───── EXERCISE MATERIAL ─────

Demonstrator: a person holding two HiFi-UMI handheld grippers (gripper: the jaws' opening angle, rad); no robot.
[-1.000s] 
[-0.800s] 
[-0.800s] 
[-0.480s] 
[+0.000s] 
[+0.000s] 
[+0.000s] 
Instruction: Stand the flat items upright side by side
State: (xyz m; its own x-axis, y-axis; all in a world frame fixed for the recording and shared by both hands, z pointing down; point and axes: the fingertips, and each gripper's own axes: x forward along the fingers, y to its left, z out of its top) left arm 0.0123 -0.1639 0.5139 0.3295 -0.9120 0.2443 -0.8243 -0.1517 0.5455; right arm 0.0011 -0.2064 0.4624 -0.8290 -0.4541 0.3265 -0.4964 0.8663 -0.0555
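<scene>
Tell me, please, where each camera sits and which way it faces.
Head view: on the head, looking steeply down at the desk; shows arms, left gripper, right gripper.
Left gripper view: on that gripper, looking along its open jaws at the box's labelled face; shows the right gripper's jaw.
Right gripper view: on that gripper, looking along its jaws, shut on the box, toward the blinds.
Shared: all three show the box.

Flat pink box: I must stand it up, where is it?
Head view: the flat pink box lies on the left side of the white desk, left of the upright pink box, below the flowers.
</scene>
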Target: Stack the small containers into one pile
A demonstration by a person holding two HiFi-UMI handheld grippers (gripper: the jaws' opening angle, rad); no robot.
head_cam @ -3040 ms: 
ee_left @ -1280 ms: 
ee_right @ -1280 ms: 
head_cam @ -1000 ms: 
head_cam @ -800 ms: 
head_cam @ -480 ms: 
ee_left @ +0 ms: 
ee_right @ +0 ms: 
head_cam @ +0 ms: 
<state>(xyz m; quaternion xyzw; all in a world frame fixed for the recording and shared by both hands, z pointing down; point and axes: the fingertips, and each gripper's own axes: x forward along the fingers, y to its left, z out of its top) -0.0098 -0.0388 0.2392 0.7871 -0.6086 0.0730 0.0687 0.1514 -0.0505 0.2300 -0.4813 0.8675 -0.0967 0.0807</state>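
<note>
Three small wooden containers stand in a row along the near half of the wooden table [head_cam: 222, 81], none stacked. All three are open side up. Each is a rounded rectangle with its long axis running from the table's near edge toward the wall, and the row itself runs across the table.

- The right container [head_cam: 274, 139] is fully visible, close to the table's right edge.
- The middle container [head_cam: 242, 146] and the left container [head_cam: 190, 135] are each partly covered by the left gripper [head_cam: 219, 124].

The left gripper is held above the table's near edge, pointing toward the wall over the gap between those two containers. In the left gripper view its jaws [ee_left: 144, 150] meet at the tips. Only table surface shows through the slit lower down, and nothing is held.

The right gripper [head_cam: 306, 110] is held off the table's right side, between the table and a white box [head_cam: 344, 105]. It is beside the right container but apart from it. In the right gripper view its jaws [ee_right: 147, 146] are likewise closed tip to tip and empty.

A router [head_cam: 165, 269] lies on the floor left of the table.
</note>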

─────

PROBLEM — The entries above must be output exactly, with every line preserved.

RESULT —
Demonstrator: a person holding two HiFi-UMI handheld grippers (gripper: the jaws' opening angle, rad); no robot.
[-1.000s] 
[-0.800s] 
[-0.800s] 
[-0.480s] 
[+0.000s] 
[+0.000s] 
[+0.000s] 
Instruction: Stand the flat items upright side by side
State: (xyz m; its own x-axis, y-axis; all in a world frame fixed for the recording and shared by both hands, z pointing down; point and axes: the fingertips, and each gripper's own axes: x forward along the fingers, y to its left, z out of its top) left arm 0.0123 -0.1639 0.5139 0.3295 -0.9120 0.2443 -0.8243 -0.1517 0.5455; right arm 0.0011 -0.2064 0.4624 -0.8290 -0.4541 0.3265 -0.4964 0.8663 -0.0555
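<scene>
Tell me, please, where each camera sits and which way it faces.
Head view: on the head, looking steeply down at the desk; shows arms, left gripper, right gripper.
Left gripper view: on that gripper, looking along its open jaws at the box's labelled face; shows the right gripper's jaw.
Right gripper view: on that gripper, looking along its jaws, shut on the box, toward the blinds.
Shared: all three show the box.

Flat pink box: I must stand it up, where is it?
Head view: the flat pink box lies on the left side of the white desk, left of the upright pink box, below the flowers.
</scene>
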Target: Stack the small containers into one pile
A demonstration by a person holding two HiFi-UMI handheld grippers (gripper: the jaws' opening angle, rad); no robot.
head_cam @ -3040 ms: 
ee_left @ -1280 ms: 
ee_right @ -1280 ms: 
head_cam @ -1000 ms: 
head_cam @ -800 ms: 
head_cam @ -480 ms: 
ee_left @ +0 ms: 
ee_right @ +0 ms: 
head_cam @ +0 ms: 
<state>(xyz m; quaternion xyzw; all in a world frame fixed for the recording and shared by both hands, z pointing down; point and axes: the fingertips, and each gripper's own axes: x forward along the fingers, y to its left, z out of its top) -0.0098 -0.0388 0.2392 0.7871 -0.6086 0.0730 0.0687 0.1514 -0.0505 0.2300 -0.4813 0.8675 -0.0967 0.0807</state>
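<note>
Three small wooden containers stand in a row along the near half of the wooden table [head_cam: 222, 81], none stacked. All three are open side up. Each is a rounded rectangle with its long axis running from the table's near edge toward the wall, and the row itself runs across the table.

- The right container [head_cam: 274, 139] is fully visible, close to the table's right edge.
- The middle container [head_cam: 242, 146] and the left container [head_cam: 190, 135] are each partly covered by the left gripper [head_cam: 219, 124].

The left gripper is held above the table's near edge, pointing toward the wall over the gap between those two containers. In the left gripper view its jaws [ee_left: 144, 150] meet at the tips. Only table surface shows through the slit lower down, and nothing is held.

The right gripper [head_cam: 306, 110] is held off the table's right side, between the table and a white box [head_cam: 344, 105]. It is beside the right container but apart from it. In the right gripper view its jaws [ee_right: 147, 146] are likewise closed tip to tip and empty.

A router [head_cam: 165, 269] lies on the floor left of the table.
</note>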

Nothing else remains for the exercise.